* [Records provided]:
_ _ _ _ _
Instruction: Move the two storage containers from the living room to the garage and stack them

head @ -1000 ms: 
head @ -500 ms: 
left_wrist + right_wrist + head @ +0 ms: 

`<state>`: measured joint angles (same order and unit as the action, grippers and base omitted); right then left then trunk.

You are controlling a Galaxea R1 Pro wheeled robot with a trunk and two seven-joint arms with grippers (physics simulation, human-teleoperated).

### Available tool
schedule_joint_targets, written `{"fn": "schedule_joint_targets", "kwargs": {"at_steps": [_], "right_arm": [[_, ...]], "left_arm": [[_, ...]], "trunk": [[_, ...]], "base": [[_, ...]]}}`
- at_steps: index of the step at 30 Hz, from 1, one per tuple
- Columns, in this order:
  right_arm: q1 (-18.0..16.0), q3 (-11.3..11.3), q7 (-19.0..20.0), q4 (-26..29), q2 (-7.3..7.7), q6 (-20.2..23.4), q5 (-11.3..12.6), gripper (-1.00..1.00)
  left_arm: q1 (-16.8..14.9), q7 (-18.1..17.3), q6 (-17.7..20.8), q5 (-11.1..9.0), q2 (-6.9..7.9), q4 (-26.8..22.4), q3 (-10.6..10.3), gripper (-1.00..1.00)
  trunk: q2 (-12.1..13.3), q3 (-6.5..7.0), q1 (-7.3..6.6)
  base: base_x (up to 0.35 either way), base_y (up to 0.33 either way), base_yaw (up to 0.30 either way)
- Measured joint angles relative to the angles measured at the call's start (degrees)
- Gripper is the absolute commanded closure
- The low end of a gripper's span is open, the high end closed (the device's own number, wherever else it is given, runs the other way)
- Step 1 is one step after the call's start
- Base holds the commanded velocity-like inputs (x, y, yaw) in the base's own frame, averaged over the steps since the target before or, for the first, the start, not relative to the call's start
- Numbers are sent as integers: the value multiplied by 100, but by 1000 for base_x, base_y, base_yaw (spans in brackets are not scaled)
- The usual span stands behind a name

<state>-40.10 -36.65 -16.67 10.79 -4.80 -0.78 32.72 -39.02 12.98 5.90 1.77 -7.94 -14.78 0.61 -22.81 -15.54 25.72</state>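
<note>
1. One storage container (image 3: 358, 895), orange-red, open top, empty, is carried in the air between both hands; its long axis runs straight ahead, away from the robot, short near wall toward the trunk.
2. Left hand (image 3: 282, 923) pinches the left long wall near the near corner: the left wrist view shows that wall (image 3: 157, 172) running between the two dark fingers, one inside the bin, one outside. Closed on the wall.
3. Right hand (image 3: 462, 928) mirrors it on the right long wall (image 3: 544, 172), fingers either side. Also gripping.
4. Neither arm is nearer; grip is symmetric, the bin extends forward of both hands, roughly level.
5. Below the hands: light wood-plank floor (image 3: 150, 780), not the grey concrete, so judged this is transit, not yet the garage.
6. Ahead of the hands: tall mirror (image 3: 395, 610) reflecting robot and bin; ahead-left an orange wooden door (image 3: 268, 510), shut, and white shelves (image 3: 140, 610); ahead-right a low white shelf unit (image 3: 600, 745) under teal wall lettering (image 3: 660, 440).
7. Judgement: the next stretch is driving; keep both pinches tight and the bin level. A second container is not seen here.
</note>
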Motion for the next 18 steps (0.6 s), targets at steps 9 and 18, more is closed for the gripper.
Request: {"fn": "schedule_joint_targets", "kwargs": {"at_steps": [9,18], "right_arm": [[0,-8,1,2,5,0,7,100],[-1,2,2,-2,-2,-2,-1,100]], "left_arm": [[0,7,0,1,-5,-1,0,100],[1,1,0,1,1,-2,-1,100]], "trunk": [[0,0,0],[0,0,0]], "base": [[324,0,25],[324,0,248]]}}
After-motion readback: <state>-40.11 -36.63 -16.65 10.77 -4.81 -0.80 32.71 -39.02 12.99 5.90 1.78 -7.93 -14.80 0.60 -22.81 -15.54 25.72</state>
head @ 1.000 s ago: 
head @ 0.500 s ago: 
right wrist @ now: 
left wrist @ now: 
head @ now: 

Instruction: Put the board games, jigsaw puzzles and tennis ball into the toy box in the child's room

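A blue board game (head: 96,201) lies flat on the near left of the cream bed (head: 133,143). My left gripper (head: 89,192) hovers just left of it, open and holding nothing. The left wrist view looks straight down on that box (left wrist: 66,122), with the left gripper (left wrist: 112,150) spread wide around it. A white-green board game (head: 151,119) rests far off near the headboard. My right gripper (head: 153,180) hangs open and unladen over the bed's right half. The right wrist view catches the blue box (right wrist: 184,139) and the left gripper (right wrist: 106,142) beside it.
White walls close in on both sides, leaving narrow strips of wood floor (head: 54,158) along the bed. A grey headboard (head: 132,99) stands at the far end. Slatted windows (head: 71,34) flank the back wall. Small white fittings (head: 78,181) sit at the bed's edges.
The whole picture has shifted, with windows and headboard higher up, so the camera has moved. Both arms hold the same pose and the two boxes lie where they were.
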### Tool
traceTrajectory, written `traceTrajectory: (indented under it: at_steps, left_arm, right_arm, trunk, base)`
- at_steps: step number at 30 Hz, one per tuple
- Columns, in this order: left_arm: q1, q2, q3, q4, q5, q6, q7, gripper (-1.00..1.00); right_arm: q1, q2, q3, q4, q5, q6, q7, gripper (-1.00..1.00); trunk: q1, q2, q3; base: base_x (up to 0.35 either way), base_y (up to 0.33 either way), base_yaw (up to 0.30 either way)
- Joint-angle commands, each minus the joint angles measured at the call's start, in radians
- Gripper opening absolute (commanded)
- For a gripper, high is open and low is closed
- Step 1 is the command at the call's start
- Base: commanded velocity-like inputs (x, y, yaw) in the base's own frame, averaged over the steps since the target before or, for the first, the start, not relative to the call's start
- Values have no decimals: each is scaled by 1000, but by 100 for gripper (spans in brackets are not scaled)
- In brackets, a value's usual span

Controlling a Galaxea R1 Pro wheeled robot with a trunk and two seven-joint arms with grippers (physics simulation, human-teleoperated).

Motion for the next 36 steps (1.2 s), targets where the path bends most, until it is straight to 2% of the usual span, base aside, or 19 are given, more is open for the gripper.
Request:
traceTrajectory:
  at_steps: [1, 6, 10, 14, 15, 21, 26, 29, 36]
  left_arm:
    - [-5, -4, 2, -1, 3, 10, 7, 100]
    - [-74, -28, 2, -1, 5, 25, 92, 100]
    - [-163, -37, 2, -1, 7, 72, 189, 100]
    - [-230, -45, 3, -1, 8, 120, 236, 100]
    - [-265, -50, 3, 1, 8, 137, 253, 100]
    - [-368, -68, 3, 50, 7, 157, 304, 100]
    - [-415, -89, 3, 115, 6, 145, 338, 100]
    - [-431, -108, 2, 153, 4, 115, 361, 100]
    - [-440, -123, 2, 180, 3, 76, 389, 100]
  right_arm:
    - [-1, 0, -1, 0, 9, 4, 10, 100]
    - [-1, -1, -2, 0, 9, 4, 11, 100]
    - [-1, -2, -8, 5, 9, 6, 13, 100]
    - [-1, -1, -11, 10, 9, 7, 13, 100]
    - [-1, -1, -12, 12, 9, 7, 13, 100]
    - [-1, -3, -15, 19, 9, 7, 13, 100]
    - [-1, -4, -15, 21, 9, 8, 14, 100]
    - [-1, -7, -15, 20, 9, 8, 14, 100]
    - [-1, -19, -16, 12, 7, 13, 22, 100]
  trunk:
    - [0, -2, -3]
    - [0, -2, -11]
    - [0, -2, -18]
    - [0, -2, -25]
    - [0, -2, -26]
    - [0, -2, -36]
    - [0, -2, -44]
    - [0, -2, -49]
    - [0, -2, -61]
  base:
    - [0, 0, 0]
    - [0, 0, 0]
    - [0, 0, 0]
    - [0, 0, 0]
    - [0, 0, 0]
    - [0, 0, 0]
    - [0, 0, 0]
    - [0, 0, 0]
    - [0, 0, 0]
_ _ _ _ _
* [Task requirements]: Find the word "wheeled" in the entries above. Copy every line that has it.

* [Task solution]:
You are controlling a Galaxea R1 Pro wheeled robot with a trunk and two seven-joint arms with grippers (physics simulation, human-teleoperated).
Controlling a Galaxea R1 Pro wheeled robot with a trunk and two seven-joint arms with grippers (physics simulation, human-teleoperated).

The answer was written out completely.